PERTANGGUNGJAWABAN PIDANA TERHADAP PELAKU TINDAK PIDANA PEMILU LEGISLATIF DALAM PASAL 309 UNDANG-UNDANG NOMOR 8 TAHUN 2012 (Studi Perkara Nomor: 70/Pid./2014/PT.Tjk.)
ABSTRAK: Pemilu legislatif
seharusnya dilaksanakan dengan
jujur dan adil
sebagaimana di amanatkan oleh
undang-undang, tetapi pada
kenyataannya para penyelenggara pemilu melakukan tindak pidana
berupa penambahan suara pada peserta
pemilu tertentu. Setiap pelaku
tindak pidana pemilu
harus mempertanggungjawabkan perbuatan sesuai
dengan kesalahan yang
dilakukannya.Ketua dan Anggota
PPK yang melakukan tindak
pidana pemilu akan
tetap dijatuhi pidana
sesuai hukum dan peraturan
perundang-undangan yang berlaku.
Penjatuhan pidana terhadap ketua dan
anggota PPK yang
melakukan tindak pidana
pemilu dengan menambahkan suara
terhadap anggota legislatif
tertentu merupakan rangkaian proses hukum terhadap pelaku yang
telah cukup bukti melakukan tindak pidana.
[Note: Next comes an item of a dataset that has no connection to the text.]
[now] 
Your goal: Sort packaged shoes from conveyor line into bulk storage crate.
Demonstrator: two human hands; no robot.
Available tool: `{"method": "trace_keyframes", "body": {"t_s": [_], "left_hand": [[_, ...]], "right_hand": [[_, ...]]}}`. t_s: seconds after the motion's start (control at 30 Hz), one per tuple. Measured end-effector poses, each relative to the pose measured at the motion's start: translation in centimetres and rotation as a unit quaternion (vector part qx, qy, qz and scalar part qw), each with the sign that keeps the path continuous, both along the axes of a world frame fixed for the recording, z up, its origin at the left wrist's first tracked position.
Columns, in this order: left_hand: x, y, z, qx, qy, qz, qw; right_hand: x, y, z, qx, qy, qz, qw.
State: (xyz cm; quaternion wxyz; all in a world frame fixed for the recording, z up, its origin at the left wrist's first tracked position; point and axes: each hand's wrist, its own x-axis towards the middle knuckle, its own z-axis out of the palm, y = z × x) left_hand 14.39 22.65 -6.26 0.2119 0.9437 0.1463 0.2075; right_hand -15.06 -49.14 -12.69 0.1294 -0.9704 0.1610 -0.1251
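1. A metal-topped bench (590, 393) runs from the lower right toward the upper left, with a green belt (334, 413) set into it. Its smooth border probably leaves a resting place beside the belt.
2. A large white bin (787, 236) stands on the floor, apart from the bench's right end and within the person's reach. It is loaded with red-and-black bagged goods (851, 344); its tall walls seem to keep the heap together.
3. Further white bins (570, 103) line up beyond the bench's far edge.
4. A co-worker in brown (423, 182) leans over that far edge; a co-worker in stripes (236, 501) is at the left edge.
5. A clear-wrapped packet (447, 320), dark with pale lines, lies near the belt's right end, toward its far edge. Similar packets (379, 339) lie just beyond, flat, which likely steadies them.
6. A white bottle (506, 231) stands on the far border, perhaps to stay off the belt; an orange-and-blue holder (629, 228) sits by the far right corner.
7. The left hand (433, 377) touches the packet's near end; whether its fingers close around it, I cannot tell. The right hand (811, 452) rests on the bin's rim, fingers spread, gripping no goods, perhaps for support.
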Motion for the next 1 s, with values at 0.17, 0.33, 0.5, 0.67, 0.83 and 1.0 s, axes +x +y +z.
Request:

Dakwaan yang diberikan terhadap
pelaku disesuaikan dengan jenis tindak pidana yang dilakukannya,
dalam hal ini
adalah ancaman Pasal
309 KUHP yang menyatakan diancam
karena penambahan suara
dengan pidana penjara
paling lama empat tahun
dan denda paling
banyak RP.48.000.000,-. Persidangan terhadap ketua dan
anggota PPK yang melakukan tindak
pidana pemilu dilakukan oleh Hakim Pengadilan,
untuk menegakan pengadilan
berdasarkan bukti-bukti yang sah
dan meyakinkan. Faktor-faktor yang menjadi pertimbangan hakim dalam rangka Penjatuhan
pidana terhadap ketua
dan anggota PPK
yang melakukan tindak pidana pemilu
dengan melakukan tindak pidana pemilu
adalah: (a) Dalam hal memberatkan yaitu terdakwa adalah ketua dan
anggota PPK merugikan hak orang (suara
caleg peserta pemilu).
(b) Dalam hal
meringankan yaitu terdakwa mengakui perbuatannya,bersikap sopan
di pengadilan dan terdakwa belum pernah dihukum.